MTT poker — expected value positive for ~25% of players; monthly results swing ±50–100% of expected value; reliable income requires smoothing over 6+ months minimum.
Daily on-chain competition — round result determined by leaderboard position at close; income stability depends on round-to-round competitive consistency, not multi-session statistical convergence.
Maximum loss per event — MTT: buy-in amount, with multiple entries per session compounding the loss; competition: entry amount per round, defined before entry.
The competition result is on-chain the same day. The MTT result may not arrive at all for the 80% who exit before the money.
Live dealer casino house edges versus on-chain Bitcoin competition bring a third format into the comparison. Live dealer tables at Betsson and GGPoker casino sections offer blackjack and roulette at house edges of 0.5% and 2.7% respectively — lower edges than slots but still structural disadvantages that no strategy eliminates. The live dealer experience is more engaging than RNG casino games because real cards and wheels produce real visible outcomes, but the expected value calculation is identical to any other casino format at the same game and rules. On-chain Bitcoin competition's leaderboard is also live and visible — but without any house edge embedded in the round structure before prizes distribute.
The Bounded Downside
MTT poker variance means the downswing is real money gone, even for a genuine winning player. One bad month proves nothing statistically — but it still costs 50 buy-ins while the statistical mean waits to reassert itself over the next thousand tournaments. The bankroll required to survive this variance without going broke before the skill edge expresses itself is the practical constraint on MTT income as a primary income source. On-chain Bitcoin competition's maximum downside per round is the entry amount, fixed before the first satoshi moves. That boundary does not expand mid-round. Poker variance compounds across hundreds of hands within a single session. The on-chain competition downside is bounded by a number the competitor chose before the first transaction.
The MTT player's downswing is real money, even for a genuine winner with a verified edge. Fifty buy-ins lost over 200 tournaments is within normal statistical range — and it still costs 50 buy-ins. On-chain Bitcoin competition's maximum downside per round equals the entry amount. That boundary is defined before the transaction broadcasts. Poker variance compounds across hands and sessions. The competition downside is bounded by what was committed, nothing beyond it.
Is online poker rigged? No — but the rake is real, and the variance is a structural feature, not a flaw. MTT poker is a genuine skill game where the skilled player's edge expresses itself over large samples and does not express itself in individual months. The variance is an inherent property of a competition format where prizes concentrate heavily at the final table. On-chain Bitcoin competition produces a result from a leaderboard visible before commitment, settles on the Bitcoin blockchain the same day as the entry, and has no rake extracted before the top positions receive the full pool. The round is either won or not — the maximum loss is what was entered, and the result arrives by end of the same day the position was taken.

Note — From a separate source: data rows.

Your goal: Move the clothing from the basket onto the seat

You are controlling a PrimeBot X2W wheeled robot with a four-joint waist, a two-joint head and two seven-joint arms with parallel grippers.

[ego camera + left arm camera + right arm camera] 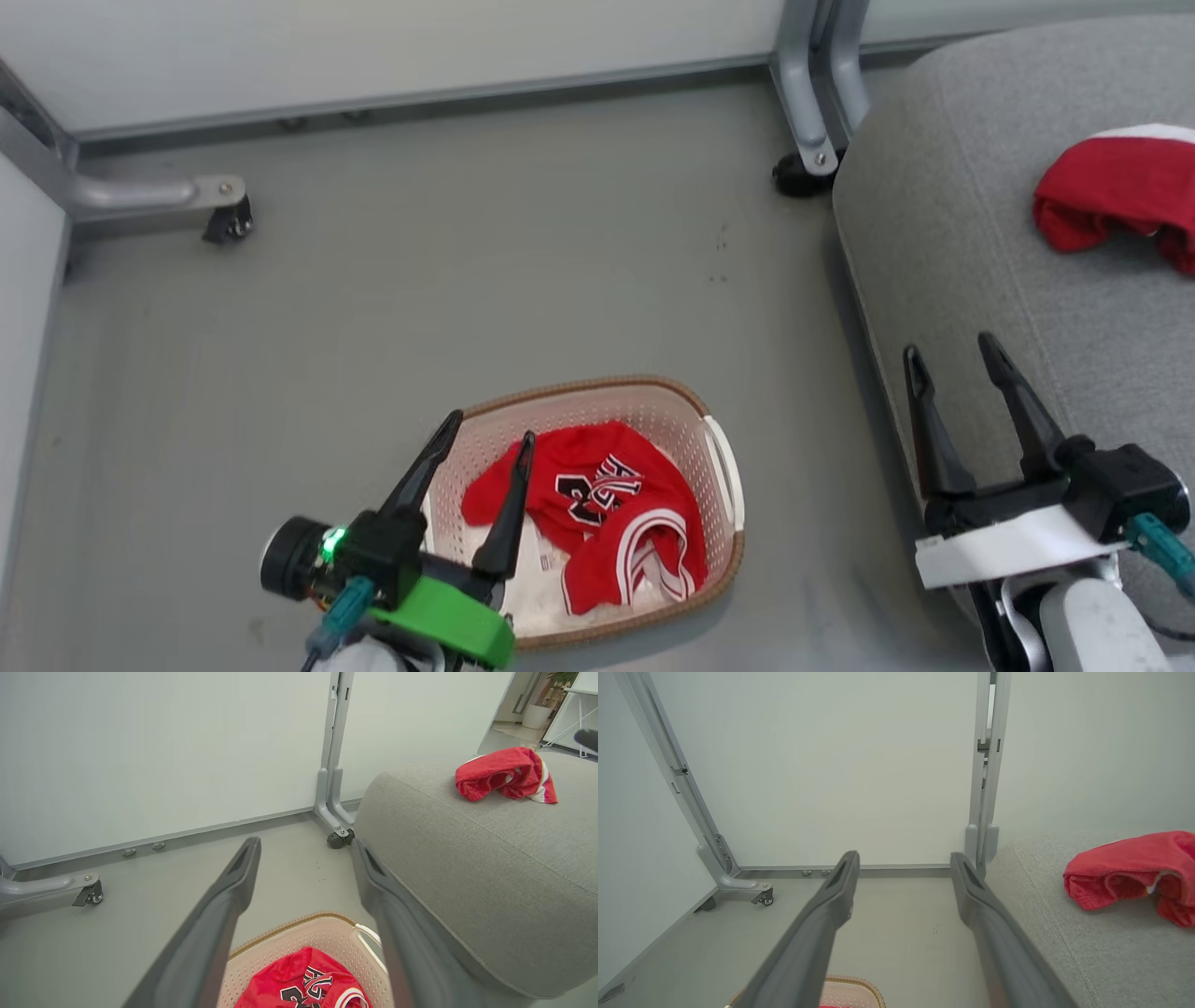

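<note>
Red pair: jersey [597, 499], bundle [1111, 201]; one basket [597, 385]

Seat [943, 215]: large light-grey fabric cushion, rounded edges, stitched seam.
Basket [597, 385]: small, cream perforated plastic, brown woven-look rim, white side handle; stood upright just beside Seat.
Jersey [607, 509]: red, black-and-white lettering, white-striped trim; lay crumpled inside Basket.
Second red garment [1111, 191]: white band at edge; lay bunched on Seat, well apart from Basket.

Jersey [611, 523] in basket [597, 384], seat [934, 233] to its right, other garment [1111, 198] on seat
</note>
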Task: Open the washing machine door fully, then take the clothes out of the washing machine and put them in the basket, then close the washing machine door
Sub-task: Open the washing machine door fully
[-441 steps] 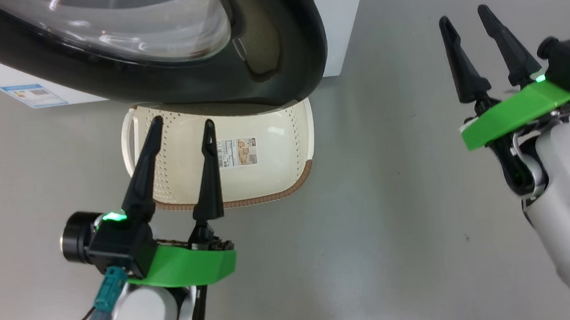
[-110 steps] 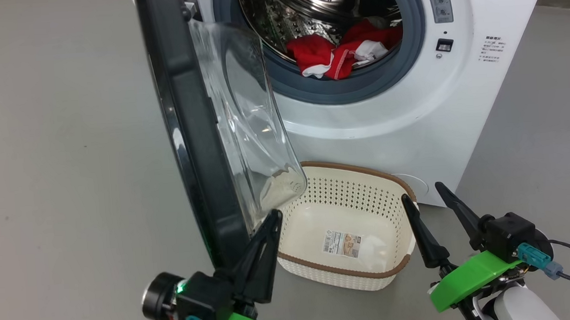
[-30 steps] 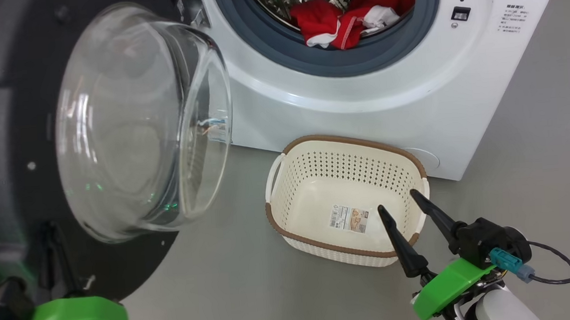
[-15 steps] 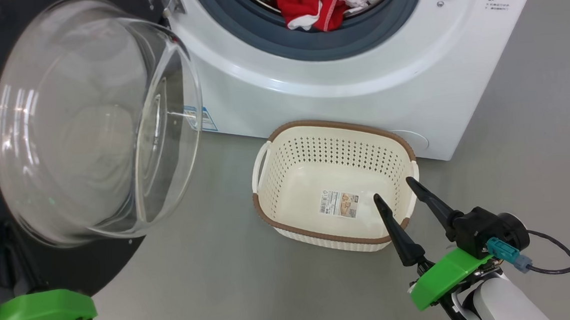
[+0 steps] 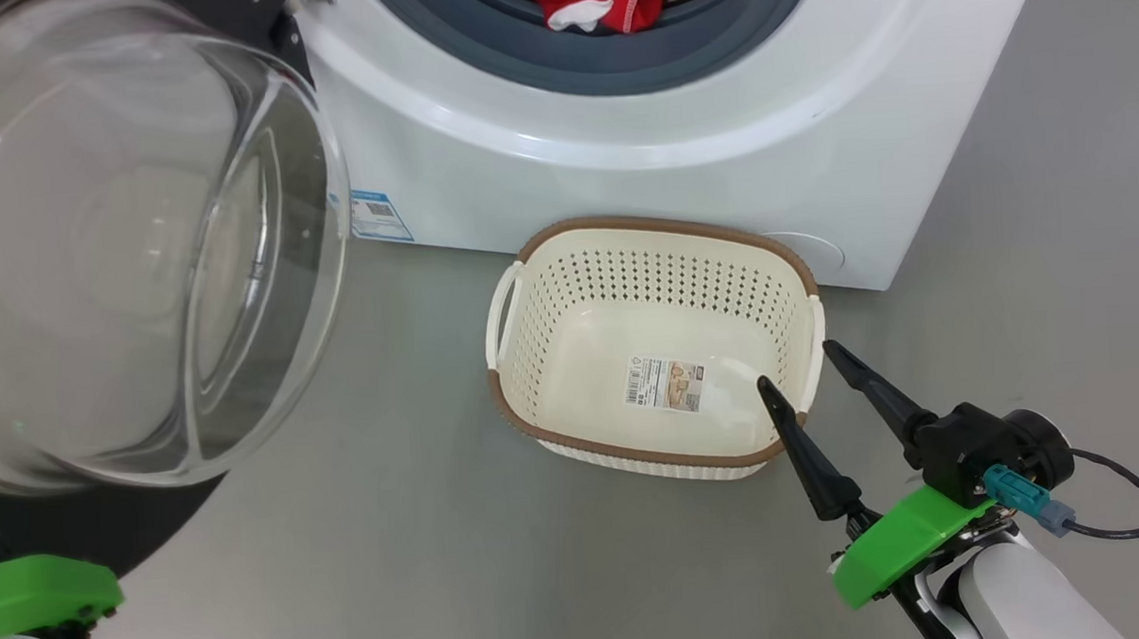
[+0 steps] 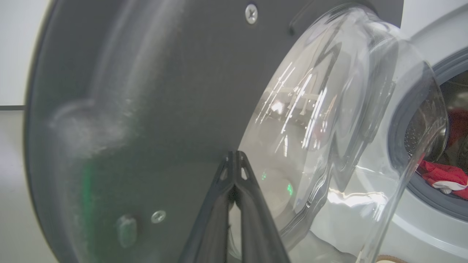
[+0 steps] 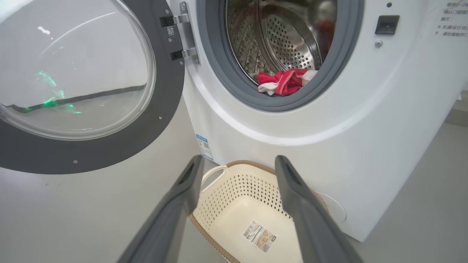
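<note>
Left of the washing machine [image 5: 619,166], your left gripper [image 6: 234,157] — fingers [image 6: 215,212] together — sits at the washing machine door [image 7: 109,153]; push its dark frame, not the glass. Your right gripper [image 5: 795,364] waits, fingers apart.

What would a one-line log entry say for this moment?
door open | clothes in drum | basket empty | left gripper shut, at door | right gripper open, at basket rim

Inspected left gripper [image 6: 234,160]: two long dark fingers pressed together tip to tip, rising from the bottom edge of the wrist view. Noted its bright green plastic wrist bracket [image 5: 23,598] at lower left of head view. Found right gripper [image 5: 799,369] spread wide, dark tapered fingers pointing up and left, above matching green bracket [image 5: 896,542] and pale rounded forearm [image 5: 1020,599].
</note>
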You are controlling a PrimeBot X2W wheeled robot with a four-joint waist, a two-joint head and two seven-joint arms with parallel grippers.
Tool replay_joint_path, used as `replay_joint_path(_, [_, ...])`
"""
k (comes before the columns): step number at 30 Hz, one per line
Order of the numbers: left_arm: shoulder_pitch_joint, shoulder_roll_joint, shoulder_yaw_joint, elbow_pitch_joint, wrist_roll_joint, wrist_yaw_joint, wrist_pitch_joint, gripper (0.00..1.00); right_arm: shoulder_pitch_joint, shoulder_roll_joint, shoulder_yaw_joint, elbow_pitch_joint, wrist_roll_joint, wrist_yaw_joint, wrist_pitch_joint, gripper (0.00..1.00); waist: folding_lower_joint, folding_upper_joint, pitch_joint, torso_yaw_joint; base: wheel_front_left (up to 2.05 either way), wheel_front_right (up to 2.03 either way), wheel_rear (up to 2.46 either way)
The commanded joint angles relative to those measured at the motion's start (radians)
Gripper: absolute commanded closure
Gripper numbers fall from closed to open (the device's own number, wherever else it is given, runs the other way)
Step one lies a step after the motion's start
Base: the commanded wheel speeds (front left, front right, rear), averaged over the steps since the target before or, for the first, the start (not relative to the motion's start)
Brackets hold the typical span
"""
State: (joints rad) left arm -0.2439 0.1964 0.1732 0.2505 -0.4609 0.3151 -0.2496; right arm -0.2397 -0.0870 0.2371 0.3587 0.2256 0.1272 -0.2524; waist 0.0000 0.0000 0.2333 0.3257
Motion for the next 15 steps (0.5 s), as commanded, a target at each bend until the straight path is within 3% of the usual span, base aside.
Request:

Bitok Arena's analysis of MTT poker variance finds the income model genuine for the ~25% with a verified positive edge — and structurally unpredictable month-to-month, where 80% of entries produce zero return and a single final table determines whether any given month is profitable. On-chain Bitcoin competition produces a daily result from a visible leaderboard, with a maximum downside per round equal to the committed entry amount and no rake before the full pool distributes.